Welcome to the top-level repo of Accel-Sim

The ISCA 2020 paper describes the goals of Accel-Sim and introduces the tool. This readme is meant to provide tutorial-like details on how to use the Accel-Sim framework. If you use any component of Accel-Sim, please cite:

Mahmoud Khairy, Zhensheng Shen, Tor M. Aamodt, Timothy G. Rogers,
Accel-Sim: An Extensible Simulation Framework for Validated GPU Modeling,
in 2020 ACM/IEEE 47th Annual International Symposium on Computer Architecture (ISCA)

Dependencies

This package is meant to be run on a modern linux distro. A docker image that works with this repo can be found here. There is nothing special here, just Ubuntu 18.04 with the following commands run:

sudo apt-get install  -y wget build-essential xutils-dev bison zlib1g-dev flex \
      libglu1-mesa-dev git g++ libssl-dev libxml2-dev libboost-all-dev git g++ \
      libxml2-dev vim python-setuptools python-dev build-essential python-pip
pip install pyyaml==5.1 plotly psutil
wget http://developer.download.nvidia.com/compute/cuda/11.0.1/local_installers/cuda_11.0.1_450.36.06_linux.run
sh cuda_11.0.1_450.36.06_linux.run --silent --toolkit
rm cuda_11.0.1_450.36.06_linux.run

Note, that all the python scripts have more detailed options explanations when run with "--help"

Accel-Sim Repo Overview

The code for the Accel-Sim framework is in this repo. Accel-Sim 1.0 uses the GPGPU-Sim 4.0 performance model, which was released as part of the original Accel-Sim paper. Building the trace-based Accel-Sim will pull the right version of GPGPU-Sim 4.0 to use in Accel-Sim.
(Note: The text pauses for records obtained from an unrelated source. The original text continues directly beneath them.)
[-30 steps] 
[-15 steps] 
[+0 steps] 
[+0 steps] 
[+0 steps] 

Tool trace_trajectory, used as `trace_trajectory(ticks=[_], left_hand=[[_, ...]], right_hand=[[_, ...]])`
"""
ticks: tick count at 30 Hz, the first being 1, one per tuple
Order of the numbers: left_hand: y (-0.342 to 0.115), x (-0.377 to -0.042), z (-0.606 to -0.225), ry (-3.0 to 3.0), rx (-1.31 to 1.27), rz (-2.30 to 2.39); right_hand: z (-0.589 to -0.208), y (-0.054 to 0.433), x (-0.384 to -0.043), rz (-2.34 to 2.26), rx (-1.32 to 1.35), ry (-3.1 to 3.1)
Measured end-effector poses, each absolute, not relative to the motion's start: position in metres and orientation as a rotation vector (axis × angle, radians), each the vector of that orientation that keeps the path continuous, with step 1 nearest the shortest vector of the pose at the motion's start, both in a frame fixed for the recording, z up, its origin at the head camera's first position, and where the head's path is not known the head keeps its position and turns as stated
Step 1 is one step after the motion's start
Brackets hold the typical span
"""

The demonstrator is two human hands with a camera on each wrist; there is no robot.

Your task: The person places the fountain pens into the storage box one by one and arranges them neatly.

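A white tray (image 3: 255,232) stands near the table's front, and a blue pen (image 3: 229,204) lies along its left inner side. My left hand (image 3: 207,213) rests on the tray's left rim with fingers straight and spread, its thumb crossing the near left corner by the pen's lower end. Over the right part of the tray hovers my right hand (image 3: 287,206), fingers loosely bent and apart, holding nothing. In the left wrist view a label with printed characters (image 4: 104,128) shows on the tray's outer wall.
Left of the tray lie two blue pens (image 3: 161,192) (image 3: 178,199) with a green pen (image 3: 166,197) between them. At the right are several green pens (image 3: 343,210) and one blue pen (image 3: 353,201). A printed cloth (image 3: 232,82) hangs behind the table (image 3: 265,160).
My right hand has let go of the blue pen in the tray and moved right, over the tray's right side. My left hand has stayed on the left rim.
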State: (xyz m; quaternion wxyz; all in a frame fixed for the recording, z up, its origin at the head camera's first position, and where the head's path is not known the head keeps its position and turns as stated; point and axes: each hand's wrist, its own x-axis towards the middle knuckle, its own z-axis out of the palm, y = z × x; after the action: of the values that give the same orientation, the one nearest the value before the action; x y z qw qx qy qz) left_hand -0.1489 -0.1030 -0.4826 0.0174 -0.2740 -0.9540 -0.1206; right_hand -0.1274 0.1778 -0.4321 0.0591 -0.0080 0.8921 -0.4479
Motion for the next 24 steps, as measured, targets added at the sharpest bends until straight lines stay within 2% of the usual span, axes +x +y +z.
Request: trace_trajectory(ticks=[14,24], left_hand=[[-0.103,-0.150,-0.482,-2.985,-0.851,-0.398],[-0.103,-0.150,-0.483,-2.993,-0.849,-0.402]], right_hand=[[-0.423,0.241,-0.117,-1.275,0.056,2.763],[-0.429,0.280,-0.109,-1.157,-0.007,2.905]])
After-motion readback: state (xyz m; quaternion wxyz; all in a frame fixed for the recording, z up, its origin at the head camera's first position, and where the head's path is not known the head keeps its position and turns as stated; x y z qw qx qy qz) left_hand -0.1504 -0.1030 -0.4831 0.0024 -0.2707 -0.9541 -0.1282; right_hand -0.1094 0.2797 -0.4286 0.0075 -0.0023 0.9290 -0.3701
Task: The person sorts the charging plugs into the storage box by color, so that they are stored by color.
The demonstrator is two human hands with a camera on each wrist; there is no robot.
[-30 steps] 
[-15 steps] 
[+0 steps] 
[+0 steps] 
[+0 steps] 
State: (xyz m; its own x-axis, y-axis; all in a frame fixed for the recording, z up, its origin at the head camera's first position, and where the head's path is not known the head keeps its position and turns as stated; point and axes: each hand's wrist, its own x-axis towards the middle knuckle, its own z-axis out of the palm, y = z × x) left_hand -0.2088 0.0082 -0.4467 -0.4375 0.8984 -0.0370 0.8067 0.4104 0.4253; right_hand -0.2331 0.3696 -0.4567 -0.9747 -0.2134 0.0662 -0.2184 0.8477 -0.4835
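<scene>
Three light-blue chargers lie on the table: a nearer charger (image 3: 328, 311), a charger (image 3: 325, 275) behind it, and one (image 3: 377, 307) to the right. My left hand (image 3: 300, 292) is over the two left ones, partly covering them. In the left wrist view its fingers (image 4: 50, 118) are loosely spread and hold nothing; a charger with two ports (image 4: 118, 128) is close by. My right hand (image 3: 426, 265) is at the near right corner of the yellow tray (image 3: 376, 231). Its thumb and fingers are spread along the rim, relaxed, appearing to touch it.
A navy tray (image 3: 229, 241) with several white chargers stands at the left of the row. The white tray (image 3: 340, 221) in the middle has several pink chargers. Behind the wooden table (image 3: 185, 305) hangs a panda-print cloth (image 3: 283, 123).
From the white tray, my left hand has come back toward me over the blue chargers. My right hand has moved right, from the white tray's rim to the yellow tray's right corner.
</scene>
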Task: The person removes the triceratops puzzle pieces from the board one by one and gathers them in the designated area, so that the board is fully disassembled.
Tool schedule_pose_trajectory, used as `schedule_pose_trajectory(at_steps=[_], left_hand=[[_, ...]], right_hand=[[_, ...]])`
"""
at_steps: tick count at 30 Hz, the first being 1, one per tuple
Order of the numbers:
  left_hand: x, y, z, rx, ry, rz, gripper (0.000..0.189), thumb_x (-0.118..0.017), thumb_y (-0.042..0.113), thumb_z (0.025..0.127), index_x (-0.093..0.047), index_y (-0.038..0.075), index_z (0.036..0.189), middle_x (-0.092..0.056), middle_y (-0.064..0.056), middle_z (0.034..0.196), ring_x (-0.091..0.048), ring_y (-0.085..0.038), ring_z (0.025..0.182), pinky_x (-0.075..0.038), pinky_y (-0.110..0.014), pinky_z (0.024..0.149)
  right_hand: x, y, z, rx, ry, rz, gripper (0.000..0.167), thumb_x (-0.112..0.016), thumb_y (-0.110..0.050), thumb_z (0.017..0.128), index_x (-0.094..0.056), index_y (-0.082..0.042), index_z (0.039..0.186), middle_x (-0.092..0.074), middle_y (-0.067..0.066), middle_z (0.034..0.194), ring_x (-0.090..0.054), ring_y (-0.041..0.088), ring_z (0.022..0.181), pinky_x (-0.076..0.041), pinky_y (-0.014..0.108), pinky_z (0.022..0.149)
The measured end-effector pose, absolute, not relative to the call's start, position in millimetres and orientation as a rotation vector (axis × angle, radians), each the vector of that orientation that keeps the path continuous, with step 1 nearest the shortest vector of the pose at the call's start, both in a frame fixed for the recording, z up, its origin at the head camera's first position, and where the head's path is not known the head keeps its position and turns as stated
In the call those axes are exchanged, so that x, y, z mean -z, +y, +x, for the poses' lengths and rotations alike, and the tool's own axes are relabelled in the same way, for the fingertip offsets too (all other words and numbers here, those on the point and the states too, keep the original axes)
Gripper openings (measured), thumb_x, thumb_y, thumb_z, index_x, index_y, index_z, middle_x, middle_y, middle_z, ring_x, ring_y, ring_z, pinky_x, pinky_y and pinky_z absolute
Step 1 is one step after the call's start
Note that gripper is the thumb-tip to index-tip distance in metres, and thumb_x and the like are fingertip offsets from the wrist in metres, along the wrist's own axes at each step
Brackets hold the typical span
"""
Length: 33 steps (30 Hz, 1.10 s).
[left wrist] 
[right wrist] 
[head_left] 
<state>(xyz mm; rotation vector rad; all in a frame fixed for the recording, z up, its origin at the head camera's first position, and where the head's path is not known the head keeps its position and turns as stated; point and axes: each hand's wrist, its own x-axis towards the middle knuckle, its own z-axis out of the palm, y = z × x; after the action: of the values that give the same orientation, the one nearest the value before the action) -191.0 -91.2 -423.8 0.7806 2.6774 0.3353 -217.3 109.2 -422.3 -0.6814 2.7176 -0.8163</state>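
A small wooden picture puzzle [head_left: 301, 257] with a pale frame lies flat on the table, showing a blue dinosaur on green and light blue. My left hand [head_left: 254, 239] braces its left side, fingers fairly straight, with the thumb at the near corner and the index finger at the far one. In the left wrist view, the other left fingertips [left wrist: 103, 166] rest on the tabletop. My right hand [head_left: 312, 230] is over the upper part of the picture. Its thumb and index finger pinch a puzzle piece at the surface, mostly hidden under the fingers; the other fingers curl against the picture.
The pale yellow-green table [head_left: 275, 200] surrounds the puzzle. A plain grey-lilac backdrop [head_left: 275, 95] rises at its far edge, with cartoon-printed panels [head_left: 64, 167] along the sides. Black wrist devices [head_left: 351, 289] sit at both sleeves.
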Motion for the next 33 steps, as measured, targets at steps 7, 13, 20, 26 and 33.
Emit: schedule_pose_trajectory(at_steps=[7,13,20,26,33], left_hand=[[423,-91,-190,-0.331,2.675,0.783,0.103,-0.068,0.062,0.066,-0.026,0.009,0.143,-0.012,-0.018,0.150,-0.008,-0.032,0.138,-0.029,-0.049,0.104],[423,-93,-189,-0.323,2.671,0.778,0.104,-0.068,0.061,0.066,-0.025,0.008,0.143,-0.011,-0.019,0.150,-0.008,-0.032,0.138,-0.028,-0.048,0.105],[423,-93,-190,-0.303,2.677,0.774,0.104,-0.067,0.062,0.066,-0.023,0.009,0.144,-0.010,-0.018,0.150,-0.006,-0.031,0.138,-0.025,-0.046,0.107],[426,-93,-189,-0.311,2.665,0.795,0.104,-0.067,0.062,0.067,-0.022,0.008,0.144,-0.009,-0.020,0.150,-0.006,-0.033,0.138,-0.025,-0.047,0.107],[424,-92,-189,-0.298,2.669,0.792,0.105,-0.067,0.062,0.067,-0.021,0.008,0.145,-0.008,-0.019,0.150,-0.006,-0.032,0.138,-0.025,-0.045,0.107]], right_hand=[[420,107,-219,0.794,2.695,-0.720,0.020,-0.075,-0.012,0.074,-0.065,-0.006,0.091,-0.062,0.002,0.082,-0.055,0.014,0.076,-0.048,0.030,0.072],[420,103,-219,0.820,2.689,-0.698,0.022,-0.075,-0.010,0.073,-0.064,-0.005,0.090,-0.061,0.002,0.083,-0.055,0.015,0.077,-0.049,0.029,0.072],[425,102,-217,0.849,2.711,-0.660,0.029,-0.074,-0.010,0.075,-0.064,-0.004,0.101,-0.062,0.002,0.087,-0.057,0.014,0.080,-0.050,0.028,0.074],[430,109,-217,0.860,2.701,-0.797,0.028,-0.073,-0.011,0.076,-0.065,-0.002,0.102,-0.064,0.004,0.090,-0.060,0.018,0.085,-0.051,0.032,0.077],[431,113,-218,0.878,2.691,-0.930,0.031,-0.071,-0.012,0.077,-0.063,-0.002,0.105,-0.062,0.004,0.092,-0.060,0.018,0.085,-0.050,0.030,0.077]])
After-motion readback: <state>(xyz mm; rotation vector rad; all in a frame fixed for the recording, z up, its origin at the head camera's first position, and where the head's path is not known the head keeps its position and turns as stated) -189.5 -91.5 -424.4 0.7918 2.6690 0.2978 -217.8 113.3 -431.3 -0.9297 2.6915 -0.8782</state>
There is an additional repo where we have collected a set of common GPU applications and a common infrastructure for building them with different versions of CUDA. If you use/extend this app framework, it makes Accel-Sim easily usable with a few simple command lines. The instructions in this README will take you through how to use Accel-Sim with the apps in from this collection as well as just on your own, with your own apps.

GPU App Collection

Accel-Sim Components

Accel-Sim Tracer: An NVBit tool for generating SASS traces from CUDA applications. Code for the tool lives in ./util/tracer_nvbit/. To make the tool:

export CUDA_INSTALL_PATH=<your_cuda>  
export PATH=$CUDA_INSTALL_PATH/bin:$PATH  
./util/tracer_nvbit/install_nvbit.sh  
make -C ./util/tracer_nvbit/

A simple example

The following example demonstrates how to trace the simple rodinia functional tests
that get run in our travis regressions:

# Make sure CUDA_INSTALL_PATH is set, and PATH includes nvcc  
  
# Get the applications, their data files and build them:  
git clone https://github.com/accel-sim/gpu-app-collection  
source ./gpu-app-collection/src/setup_environment  
make -j -C ./gpu-app-collection/src rodinia_2.0-ft  
make -C ./gpu-app-collection/src data  
  
# Run the applications with the tracer (remember you need a real GPU for this):  
./util/tracer_nvbit/run_hw_trace.py -B rodinia_2.0-ft -D <gpu-device-num-to-run-on>

That's it. The traces for the short-running rodinia tests will be generated in:

./hw_run/traces/

To extend the tracer, use other apps and understand what, exactly is going on, read this.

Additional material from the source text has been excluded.